Each actor performed a little drama apropos of the gift he or she presented me
on behalf of my father, including a reservation at the Plaza Hotel, dinner for
two at 21, a gift certificate for a theater outfit at Bloomingdales, and a
bouquet of thirteen red rose buds and white lilies to signify my coming of age.

I first noticed the tension between my parents after
that trip to New York City.  Mother was radiant in the city, but I noticed the
smell of alcohol about her shortly after we returned.  One night I awoke to
shattering glass, my father's fury, and my mother's plaintive tears.  Then the
house was as quiet as a tomb.  The next morning, the maid hauled the broken
bottles downstairs.  Years later when we were lying in the sun in Florida
talking about the contention between father and me because he was determined to
send me to Harvard, mother told me that she'd swept the collection of expensive
perfumes off her dressing table to show my father his gifts could not mask the
stench created by his practice.  That morning, the
Philadelphia Inquirer
had printed a photo of my father with Salvatore De Luca.  He was acquitted the
day before in the murder of a local politician, Jacob Gregory.

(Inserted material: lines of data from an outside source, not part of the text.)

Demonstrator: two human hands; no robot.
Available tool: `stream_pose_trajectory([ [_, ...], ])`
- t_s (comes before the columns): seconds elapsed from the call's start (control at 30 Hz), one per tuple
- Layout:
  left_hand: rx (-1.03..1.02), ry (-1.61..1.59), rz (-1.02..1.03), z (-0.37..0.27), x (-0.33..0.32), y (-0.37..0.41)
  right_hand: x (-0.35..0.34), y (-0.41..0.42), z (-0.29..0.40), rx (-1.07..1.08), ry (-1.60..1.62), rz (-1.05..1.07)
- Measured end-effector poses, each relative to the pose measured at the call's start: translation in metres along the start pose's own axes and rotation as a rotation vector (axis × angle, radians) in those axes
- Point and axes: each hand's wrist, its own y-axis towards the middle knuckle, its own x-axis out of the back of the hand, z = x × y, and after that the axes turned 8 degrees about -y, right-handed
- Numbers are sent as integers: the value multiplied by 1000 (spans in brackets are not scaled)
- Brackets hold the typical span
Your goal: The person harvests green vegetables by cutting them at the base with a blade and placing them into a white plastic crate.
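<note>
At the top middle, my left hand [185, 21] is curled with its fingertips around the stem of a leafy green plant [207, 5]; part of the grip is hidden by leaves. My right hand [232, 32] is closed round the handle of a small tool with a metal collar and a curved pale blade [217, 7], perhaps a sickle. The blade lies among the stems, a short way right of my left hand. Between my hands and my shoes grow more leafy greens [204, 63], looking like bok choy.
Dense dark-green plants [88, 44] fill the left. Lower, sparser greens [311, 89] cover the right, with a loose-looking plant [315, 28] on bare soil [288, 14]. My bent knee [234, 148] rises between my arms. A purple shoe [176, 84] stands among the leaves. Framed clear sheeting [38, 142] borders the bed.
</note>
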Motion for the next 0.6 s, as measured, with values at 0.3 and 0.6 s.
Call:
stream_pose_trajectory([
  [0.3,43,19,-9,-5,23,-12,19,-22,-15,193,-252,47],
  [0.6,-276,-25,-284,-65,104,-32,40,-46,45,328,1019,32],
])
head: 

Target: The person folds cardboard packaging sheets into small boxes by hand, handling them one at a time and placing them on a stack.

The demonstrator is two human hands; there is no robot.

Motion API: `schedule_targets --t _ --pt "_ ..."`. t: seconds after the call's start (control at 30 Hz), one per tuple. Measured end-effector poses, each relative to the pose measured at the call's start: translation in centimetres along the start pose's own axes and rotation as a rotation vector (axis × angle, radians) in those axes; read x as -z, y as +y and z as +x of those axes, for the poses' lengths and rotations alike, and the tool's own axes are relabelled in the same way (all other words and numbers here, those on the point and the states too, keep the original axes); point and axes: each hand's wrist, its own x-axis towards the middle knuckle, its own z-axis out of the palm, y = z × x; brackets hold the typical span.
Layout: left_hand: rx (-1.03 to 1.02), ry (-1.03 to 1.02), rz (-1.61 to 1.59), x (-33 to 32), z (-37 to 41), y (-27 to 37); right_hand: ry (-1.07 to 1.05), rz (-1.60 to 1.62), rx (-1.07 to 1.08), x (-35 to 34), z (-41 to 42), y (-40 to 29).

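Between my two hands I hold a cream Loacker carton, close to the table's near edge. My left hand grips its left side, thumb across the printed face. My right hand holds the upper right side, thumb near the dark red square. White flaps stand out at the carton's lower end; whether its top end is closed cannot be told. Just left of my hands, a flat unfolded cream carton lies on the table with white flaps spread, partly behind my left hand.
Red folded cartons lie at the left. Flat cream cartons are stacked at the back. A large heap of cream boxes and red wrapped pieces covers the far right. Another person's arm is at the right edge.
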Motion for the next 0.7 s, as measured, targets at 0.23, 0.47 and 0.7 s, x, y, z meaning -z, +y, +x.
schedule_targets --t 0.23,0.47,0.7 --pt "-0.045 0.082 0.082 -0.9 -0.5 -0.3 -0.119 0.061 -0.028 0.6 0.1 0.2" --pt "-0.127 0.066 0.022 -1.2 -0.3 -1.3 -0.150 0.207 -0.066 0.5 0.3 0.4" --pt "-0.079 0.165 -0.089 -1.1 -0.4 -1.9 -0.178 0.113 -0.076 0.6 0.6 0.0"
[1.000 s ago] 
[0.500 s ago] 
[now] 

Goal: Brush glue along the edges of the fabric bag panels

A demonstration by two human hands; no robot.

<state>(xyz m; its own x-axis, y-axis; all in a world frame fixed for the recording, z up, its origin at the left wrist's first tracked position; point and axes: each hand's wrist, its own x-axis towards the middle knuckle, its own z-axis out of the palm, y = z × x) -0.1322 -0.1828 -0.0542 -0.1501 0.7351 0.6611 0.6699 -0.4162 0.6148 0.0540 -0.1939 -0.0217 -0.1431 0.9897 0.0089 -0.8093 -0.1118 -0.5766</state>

While I was always tense when my parents were
sparring and sometimes fearful when they were fighting (my father's nose was
broken once), I later realized they were attempting to work out their problems
then.  By the time I was in high school, they went weeks without speaking to
each other.  My mother was able to tolerate large amounts of alcohol, and she
rarely went out, saying she had nothing to wear.  Her closet was the size of
most bedrooms.  My father bought a condo closer to his office and only came home
on weekends.  He might as well have stayed away altogether.  He holed up in his
study and took his meals there.  He pilfered one of the signs that were posted
outside the courtroom and positioned it like a sentry outside his study: QUIET
PLEASE!  Once, my friends who had come to our house to play doubles tennis
thought the sign was a joke until their hysterical laughter pried father from
his chair.  The door to his office flew open.  He glowered at us with hands on
his hips, a pipe clenched between his teeth, before slamming the door so hard
the courtroom poster fell from its easel and crashed to the oak flooring in the

My father retired from the law firm when he turned
seventy.  I was starting my first year of college in Montana.  Mother had joined
Alcoholics Anonymous, and they both seemed to mellow.  I saw them only on
holidays and during the summer.

Mother developed cirrhosis and passed away in 2006
during the week I was cramming for the bar exam.  It was probably a good thing
that I had to keep it together for the exam, or I'd have fallen apart.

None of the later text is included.